4. Pilote aguerri et passionné d’aviation
La passion de Ratan Tata pour l’aviation lui vient de son oncle J.R.D. Tata, lui-même pilote chevronné et fondateur d’Air India. Ratan a obtenu sa licence de pilote à un jeune âge et a toujours conservé cette flamme. À 69 ans, il est devenu le premier civil indien à copiloter un F-16 Falcon, un avion de chasse américain, lors d’un vol d’entraînement avec l’armée de l’air indienne. Cet exploit a fait la une des journaux et illustré son audace.
Il était également connu pour piloter son propre avion d’affaires, un Dassault Falcon, pour ses déplacements personnels et professionnels, et ce jusqu’à ce que sa santé décline. Il a aussi siégé au conseil d’administration de plusieurs compagnies aériennes, dont Air India, et a joué un rôle clé dans la création de la compagnie low-cost indienne AirAsia India (en partenariat avec AirAsia Berhad) et plus tard dans la relance de Vistara, la coentreprise avec Singapore Airlines. Son amour du ciel a aussi influencé ses investissements dans des start-up technologiques liées à l’aviation et à la défense.
5. Un philanthrope dans l’âme
Au-delà du chef d’entreprise, Ratan Tata était un philanthrope reconnu. Il a supervisé les activités de Tata Trusts, qui détiennent environ 66 % du capital de Tata Sons et consacrent une part significative de leurs dividendes à des œuvres caritatives. Sous sa direction, les Trusts sont devenus l’une des plus grandes organisations philanthropiques indiennes, soutenant des projets dans l’éducation, la santé, le développement rural, la culture et la recherche scientifique.
Parmi les initiatives marquantes, on cite la construction d’écoles et d’hôpitaux dans les zones reculées de l’Inde, des programmes de santé maternelle et infantile, ainsi que le financement de la recherche contre des maladies comme Alzheimer, le cancer, le paludisme et la tuberculose.

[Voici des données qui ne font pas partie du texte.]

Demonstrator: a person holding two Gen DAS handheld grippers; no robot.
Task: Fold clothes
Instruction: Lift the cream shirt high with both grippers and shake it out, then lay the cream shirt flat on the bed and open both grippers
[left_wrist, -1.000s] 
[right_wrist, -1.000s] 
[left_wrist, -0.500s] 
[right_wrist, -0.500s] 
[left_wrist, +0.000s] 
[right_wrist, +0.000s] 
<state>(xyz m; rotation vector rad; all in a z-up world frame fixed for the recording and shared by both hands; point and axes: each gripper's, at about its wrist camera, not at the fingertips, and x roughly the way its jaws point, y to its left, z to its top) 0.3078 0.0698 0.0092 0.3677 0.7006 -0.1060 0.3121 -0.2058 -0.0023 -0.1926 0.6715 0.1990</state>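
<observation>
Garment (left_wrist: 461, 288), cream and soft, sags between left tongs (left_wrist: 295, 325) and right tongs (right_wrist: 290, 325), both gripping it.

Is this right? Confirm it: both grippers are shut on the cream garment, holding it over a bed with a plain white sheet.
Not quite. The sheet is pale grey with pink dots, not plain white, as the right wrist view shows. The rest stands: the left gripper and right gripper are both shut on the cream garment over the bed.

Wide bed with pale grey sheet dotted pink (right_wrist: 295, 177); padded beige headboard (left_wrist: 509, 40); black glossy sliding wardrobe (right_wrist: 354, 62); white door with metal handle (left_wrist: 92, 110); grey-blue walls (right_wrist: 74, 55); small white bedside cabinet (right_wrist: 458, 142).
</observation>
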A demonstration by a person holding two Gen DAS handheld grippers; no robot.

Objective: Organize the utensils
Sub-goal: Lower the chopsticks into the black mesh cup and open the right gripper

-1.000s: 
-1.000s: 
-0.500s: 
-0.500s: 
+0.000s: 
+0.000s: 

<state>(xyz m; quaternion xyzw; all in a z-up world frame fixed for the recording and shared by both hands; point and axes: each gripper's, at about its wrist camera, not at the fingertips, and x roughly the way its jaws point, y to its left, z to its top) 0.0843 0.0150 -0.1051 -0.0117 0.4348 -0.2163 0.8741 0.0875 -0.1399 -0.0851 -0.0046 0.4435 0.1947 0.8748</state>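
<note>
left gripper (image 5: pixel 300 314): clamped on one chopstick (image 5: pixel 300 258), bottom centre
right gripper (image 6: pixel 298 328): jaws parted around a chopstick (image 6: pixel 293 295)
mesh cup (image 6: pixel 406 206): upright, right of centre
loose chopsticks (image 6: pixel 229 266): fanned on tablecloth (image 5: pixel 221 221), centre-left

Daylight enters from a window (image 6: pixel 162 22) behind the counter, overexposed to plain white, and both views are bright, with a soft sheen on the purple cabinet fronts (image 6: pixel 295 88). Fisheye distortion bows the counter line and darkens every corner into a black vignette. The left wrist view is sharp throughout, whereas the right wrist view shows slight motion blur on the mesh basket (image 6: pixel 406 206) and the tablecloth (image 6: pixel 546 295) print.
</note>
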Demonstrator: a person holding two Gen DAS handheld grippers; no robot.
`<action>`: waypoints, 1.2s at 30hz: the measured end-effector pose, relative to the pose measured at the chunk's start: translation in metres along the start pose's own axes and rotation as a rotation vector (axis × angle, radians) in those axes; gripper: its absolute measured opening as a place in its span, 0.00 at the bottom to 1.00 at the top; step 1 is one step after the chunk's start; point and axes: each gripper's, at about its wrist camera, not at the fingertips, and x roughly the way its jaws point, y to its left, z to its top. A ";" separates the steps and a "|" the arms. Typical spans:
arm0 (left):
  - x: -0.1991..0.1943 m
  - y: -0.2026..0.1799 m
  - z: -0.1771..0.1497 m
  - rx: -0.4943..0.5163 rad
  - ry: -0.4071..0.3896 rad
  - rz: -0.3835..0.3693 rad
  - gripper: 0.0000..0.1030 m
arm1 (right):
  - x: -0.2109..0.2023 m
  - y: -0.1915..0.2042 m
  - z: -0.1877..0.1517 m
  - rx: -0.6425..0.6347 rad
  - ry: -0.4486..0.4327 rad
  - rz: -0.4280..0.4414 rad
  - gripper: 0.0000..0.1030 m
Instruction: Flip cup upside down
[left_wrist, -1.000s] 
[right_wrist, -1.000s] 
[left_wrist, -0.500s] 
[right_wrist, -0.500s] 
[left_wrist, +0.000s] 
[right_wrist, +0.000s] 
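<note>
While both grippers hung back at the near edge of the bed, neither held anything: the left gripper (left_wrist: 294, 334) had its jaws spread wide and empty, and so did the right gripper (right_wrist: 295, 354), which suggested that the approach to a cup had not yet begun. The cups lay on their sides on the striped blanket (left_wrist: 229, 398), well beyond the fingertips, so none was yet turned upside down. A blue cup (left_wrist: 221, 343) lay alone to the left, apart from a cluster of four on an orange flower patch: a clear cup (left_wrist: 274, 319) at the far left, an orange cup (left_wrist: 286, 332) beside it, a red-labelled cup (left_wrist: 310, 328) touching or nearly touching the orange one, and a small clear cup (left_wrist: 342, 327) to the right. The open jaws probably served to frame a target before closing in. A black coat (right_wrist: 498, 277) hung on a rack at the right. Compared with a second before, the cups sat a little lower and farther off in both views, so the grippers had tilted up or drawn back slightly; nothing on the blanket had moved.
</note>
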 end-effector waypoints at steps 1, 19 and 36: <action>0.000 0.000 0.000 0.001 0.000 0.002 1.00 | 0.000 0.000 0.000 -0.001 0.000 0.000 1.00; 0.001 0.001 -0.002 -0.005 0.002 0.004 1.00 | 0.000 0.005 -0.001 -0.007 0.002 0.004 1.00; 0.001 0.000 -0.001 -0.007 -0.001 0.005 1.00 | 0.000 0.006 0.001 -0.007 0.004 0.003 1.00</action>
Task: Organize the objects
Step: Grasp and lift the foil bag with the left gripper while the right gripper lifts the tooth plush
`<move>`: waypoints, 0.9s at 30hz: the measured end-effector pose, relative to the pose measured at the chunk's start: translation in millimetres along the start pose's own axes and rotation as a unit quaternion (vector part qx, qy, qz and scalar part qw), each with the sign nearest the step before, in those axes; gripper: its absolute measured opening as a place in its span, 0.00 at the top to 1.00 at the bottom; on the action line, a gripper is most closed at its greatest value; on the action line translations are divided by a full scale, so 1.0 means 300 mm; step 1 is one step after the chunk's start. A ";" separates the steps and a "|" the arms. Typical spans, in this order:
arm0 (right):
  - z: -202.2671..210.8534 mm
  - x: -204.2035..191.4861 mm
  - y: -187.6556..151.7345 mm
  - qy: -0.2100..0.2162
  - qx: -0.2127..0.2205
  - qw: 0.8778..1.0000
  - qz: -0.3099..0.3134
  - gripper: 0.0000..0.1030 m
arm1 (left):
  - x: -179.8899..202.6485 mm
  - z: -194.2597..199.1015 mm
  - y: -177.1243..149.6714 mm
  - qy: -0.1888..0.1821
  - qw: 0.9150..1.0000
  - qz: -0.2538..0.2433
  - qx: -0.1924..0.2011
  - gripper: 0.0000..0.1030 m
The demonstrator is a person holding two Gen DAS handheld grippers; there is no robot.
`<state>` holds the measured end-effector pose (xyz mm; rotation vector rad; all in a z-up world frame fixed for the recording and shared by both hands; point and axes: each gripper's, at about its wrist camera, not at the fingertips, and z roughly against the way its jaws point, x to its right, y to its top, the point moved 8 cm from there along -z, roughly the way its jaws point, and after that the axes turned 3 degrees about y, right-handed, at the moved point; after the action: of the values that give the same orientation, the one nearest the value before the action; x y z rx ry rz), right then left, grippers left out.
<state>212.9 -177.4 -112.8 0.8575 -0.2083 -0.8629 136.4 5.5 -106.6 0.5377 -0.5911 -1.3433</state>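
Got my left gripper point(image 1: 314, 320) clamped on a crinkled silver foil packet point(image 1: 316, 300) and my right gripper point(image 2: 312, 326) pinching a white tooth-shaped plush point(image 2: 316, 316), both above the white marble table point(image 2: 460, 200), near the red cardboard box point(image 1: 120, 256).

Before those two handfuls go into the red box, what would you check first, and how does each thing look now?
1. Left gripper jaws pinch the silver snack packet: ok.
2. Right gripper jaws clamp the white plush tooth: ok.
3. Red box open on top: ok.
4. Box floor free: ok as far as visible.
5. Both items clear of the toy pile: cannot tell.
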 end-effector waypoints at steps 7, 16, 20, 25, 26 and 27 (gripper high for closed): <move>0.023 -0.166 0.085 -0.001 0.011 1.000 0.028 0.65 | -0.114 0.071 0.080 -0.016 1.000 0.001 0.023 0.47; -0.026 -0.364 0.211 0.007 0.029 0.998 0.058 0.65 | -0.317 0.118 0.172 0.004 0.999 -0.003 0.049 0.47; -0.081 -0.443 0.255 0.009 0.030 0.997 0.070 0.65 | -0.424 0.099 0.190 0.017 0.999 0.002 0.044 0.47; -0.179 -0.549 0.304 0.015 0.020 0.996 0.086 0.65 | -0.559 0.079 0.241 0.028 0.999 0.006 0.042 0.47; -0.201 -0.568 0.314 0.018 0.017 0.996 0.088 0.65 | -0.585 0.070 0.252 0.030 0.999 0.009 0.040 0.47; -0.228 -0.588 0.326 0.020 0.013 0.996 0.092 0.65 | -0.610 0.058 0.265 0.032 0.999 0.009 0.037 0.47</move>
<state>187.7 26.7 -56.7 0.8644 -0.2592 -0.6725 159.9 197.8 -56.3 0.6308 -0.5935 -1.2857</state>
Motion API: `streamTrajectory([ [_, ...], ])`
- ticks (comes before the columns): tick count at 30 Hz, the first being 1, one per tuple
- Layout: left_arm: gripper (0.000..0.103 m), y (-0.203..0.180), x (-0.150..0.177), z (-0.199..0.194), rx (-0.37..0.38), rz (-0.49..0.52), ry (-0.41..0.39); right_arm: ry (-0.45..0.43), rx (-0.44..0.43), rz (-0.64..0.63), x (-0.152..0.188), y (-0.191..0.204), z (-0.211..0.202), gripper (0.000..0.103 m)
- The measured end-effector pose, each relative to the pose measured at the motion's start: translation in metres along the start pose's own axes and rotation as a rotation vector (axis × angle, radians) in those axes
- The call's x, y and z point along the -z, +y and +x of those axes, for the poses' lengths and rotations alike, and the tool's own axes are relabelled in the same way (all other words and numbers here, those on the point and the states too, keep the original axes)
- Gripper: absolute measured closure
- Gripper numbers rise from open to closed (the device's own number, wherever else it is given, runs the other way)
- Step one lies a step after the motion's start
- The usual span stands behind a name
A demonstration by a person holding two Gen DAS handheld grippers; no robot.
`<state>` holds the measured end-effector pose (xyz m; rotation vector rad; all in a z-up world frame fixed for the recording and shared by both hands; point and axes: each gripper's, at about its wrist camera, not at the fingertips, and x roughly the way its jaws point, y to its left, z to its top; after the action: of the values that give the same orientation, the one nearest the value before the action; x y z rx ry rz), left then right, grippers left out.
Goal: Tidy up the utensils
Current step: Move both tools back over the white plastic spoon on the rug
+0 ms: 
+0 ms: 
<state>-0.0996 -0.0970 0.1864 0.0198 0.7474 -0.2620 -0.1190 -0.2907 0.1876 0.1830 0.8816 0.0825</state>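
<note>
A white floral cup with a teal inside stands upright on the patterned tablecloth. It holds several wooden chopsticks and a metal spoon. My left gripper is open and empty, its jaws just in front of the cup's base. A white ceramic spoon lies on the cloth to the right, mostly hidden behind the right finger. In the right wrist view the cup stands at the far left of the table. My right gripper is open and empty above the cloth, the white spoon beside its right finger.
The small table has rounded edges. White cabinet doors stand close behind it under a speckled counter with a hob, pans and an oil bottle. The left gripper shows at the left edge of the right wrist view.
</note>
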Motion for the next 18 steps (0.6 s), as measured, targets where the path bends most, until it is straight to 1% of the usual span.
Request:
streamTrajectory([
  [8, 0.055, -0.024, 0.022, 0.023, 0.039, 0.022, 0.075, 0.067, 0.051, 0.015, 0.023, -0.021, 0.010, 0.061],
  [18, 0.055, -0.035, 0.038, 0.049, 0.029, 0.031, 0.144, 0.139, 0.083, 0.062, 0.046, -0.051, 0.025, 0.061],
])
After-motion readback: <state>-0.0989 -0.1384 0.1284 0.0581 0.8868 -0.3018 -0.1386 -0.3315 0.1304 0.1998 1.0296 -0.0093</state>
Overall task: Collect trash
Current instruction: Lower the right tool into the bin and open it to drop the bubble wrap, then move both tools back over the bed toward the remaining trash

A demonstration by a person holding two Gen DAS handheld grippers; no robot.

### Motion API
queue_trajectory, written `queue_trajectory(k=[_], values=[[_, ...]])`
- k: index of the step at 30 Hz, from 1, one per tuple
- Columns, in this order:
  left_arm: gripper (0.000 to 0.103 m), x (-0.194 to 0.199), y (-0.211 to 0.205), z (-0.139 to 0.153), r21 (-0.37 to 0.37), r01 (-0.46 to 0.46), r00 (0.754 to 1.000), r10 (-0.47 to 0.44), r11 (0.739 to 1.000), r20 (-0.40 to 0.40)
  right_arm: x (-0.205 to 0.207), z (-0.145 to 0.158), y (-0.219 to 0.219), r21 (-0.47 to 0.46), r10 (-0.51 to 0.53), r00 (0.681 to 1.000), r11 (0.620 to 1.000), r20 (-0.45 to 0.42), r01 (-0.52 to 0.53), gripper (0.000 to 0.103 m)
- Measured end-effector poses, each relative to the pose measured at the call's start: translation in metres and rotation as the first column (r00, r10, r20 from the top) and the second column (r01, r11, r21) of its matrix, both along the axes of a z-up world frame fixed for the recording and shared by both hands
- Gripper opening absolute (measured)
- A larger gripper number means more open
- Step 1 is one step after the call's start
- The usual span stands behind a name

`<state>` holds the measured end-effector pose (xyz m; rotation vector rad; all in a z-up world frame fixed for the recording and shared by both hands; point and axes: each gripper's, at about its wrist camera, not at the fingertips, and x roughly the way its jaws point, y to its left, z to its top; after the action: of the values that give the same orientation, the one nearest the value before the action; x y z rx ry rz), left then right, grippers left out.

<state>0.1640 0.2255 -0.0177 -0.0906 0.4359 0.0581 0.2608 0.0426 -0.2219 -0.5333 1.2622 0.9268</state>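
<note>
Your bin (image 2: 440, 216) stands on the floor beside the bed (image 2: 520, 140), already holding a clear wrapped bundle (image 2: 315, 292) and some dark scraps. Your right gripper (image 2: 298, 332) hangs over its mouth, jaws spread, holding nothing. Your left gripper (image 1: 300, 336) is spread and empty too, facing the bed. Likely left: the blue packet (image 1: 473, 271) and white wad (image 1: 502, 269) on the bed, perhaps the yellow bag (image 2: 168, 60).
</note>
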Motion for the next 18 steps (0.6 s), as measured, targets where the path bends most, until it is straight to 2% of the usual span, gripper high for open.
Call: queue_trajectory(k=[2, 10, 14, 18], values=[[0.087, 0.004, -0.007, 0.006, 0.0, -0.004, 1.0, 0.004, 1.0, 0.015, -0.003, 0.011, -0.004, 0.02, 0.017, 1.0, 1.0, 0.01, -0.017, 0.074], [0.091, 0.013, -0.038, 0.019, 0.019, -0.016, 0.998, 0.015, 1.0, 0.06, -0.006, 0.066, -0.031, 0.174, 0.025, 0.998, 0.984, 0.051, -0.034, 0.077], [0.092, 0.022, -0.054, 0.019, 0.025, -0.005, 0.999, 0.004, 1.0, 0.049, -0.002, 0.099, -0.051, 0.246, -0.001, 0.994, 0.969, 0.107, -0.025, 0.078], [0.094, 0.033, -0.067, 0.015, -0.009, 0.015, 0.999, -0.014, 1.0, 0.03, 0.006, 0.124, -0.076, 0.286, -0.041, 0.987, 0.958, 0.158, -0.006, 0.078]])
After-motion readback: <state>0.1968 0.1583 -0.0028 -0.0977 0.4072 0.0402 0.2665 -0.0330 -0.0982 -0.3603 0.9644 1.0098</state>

Ratan Tata a également contribué à hauteur de plusieurs millions de dollars à l’université Cornell, où il a siégé au conseil d’administration, et à la Harvard Business School, entre autres.
Son engagement social était guidé par une maxime qu’il répétait souvent : « Ne sous-estimez jamais le pouvoir de la gentillesse, de l’empathie et de la compassion dans vos interactions avec les autres. » Il a également plaidé pour une éthique des affaires où le profit n’est pas une fin en soi, mais un moyen d’améliorer la société. En 2008, il a reçu la Padma Vibhushan, la deuxième plus haute distinction civile indienne, en reconnaissance de son œuvre.
Ratan Tata laisse derrière lui un héritage immense. Il a prouvé qu’une entreprise pouvait être à la fois mondiale et profondément ancrée dans les valeurs de son pays. Son départ marque la fin d’une ère pour l’Inde industrielle, mais son influence continue de se faire sentir à travers les entreprises qu’il a façonnées et les vies qu’il a touchées.